I once thought a lot over this problem too

you learned something new today about seg tree and BIt now try to solve ORDERSET on spoj

@ma5termind can u make me understand the approach taken by you or the logic am not getting it :frowning:

yes i can help you but tell me where are you not getting segtree logic or problem solving logic

problem solving logic … can u take an example nad show how the logic is working … it would be really helpful to me and others

@ma5termind please help me out with the problem solving logic

i am having an exam tomorrow i will explain you whole logic with an example after the exam so please wait till that…

@ma5termind but do remember to help me out :slight_smile:

@adjimmy no problem bro!!

hey @ma5termind now can u explain me your idea… ?? where are u man ?

@adjimmy sorry for being slow responsive these days :smiley: now tell mw on which input you want to test my algorithm mean(example)

@adjimmy here is the example based solution for you ::
Think of it like you need to implement a data structure that contains elements and you need to query it like

what is the 10 th element from the beginning ok now remove this and
again what is the kth element from the beginning right:D

lets operate it upon some test case suppose
i am having 5 elements

5 6 7 8 9

seg tree after building initially

    3   2
  2  1 1  1
 1 1 1 1   1

clear upto here treat every number as a node of a seg tree::

now suppose i asked what is the second element from start::
how to apply this :
you know it is obvious that the element either lie in the left subtree or in right subtree::
now how to decide
check the left subtree node [3] if it is greater than or equal to the number for which you are looking forward then ignore right subtree and propagate downwards in the same manner. on the second you find again two nodes [2] [1] checked the same thing again proceeding in the left direction again
and the next level now contains [1] [1] right and in the left subtree you got one rather than two so it means the element you are finding is not under this node and proceed to the right subtree which is a leaf node you will get second [1] whose index is 2 (element which were you searching ) .
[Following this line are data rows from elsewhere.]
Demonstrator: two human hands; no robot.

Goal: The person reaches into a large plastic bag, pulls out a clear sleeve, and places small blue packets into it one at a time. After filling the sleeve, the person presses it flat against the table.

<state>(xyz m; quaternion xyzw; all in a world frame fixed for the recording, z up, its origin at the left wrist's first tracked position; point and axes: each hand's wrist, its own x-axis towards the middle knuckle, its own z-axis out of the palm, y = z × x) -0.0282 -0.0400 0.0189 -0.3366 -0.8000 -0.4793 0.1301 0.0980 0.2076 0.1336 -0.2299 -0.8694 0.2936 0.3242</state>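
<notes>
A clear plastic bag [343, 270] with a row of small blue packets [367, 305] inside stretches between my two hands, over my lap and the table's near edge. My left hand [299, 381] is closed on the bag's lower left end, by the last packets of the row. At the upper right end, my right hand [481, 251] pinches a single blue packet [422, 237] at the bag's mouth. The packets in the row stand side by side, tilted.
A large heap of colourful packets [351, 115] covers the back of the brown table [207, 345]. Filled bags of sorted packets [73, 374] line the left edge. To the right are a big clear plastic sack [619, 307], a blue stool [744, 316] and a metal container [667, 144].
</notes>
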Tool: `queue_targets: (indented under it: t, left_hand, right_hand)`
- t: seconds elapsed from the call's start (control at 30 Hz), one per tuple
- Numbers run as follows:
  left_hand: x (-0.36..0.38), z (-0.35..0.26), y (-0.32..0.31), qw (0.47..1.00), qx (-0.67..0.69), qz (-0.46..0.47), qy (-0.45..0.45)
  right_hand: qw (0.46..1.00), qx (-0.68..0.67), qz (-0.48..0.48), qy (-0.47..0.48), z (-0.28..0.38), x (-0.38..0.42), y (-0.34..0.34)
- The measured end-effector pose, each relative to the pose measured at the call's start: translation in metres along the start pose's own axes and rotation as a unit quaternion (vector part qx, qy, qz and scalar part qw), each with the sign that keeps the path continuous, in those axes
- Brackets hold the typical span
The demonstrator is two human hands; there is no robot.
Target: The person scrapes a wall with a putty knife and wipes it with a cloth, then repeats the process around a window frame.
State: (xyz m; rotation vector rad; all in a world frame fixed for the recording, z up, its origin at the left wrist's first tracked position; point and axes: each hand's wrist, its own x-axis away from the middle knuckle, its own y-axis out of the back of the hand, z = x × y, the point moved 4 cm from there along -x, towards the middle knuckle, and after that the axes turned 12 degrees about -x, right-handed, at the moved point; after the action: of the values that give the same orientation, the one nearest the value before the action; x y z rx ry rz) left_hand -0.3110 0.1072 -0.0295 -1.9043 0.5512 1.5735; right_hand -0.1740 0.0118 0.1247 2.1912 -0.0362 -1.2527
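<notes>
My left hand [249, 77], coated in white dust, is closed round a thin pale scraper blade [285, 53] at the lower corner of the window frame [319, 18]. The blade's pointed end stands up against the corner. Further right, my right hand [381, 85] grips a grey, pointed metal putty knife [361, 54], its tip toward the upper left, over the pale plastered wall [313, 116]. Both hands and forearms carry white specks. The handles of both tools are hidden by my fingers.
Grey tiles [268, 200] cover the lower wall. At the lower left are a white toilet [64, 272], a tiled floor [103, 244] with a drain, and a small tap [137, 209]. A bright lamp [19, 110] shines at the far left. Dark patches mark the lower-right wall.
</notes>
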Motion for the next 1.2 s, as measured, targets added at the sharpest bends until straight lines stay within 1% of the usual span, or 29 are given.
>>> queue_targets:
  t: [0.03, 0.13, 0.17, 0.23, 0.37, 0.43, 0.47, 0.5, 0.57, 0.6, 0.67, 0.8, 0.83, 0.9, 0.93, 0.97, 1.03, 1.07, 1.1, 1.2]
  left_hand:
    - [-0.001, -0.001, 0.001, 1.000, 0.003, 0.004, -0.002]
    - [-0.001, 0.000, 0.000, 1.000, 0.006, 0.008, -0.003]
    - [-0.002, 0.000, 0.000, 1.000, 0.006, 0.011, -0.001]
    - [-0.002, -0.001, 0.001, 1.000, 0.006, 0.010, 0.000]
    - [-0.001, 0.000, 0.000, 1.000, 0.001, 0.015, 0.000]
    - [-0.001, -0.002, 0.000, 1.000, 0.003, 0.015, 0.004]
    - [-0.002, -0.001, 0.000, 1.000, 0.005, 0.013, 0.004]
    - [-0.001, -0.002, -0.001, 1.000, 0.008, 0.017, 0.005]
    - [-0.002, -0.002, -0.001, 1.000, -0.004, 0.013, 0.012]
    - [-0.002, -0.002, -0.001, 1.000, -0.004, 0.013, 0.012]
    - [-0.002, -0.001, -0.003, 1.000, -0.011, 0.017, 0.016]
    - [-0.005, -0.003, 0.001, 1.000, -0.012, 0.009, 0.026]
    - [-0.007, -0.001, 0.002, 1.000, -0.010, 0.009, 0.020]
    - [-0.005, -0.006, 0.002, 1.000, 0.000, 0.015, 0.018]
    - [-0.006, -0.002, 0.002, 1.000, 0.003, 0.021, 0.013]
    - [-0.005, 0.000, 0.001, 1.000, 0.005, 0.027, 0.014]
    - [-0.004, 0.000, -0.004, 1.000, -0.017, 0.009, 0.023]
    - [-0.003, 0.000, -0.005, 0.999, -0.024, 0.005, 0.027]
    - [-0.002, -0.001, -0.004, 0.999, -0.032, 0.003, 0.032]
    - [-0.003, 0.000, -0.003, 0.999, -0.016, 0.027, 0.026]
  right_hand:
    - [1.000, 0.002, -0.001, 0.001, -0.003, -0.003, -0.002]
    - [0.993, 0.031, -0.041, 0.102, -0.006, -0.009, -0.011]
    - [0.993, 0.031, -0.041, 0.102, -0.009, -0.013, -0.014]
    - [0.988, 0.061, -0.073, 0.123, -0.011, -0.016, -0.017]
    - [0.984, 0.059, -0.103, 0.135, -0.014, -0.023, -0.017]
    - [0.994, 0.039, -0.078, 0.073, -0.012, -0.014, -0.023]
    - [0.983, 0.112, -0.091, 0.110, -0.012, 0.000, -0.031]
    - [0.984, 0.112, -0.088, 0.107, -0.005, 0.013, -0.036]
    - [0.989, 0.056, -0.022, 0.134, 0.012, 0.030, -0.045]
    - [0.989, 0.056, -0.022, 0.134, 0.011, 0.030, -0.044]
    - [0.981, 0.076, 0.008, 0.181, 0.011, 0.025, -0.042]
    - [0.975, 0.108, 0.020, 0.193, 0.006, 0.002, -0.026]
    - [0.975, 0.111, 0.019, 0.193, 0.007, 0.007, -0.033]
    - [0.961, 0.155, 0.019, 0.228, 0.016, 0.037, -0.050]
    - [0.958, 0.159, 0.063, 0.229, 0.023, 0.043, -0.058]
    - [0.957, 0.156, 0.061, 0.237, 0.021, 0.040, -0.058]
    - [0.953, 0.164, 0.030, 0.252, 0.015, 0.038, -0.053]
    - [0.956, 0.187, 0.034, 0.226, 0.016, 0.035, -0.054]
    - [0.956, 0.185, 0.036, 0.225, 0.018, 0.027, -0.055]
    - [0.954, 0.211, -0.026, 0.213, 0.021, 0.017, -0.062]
whenever you are heading towards the right subtree take care of this statement because::
return query(2idx+1,ss,mid,count-st[2idx+2]);

if you are having some elements in the left subtree(but less than that of requirement ) and looking for element in the right subtree count-st[2*idx+1] this to decrese the number of element found in the left subtree and proceed with the new count in the right subtree…

Now update the tree so that this element is deleted from the data structure

5 7 8 9

now how to do this just propage to the location which have you find just now in the tree and make it 0 (denoting absence of element ) and update it upwards your new tree will be ::

2   2

1 1 1 1

1 0 1 1 1

now if you want to query for the next (any other) element. it will also goes in the same manner…


feel free to ask anything / doubts!!

if you like this answer then dont forget to cast votes!!


something is waiting for you at the end of this page i hope you will like it.

@ma5termind great man :slight_smile: thanx

is this order valid for 2nd test case:
2 3 1 5 4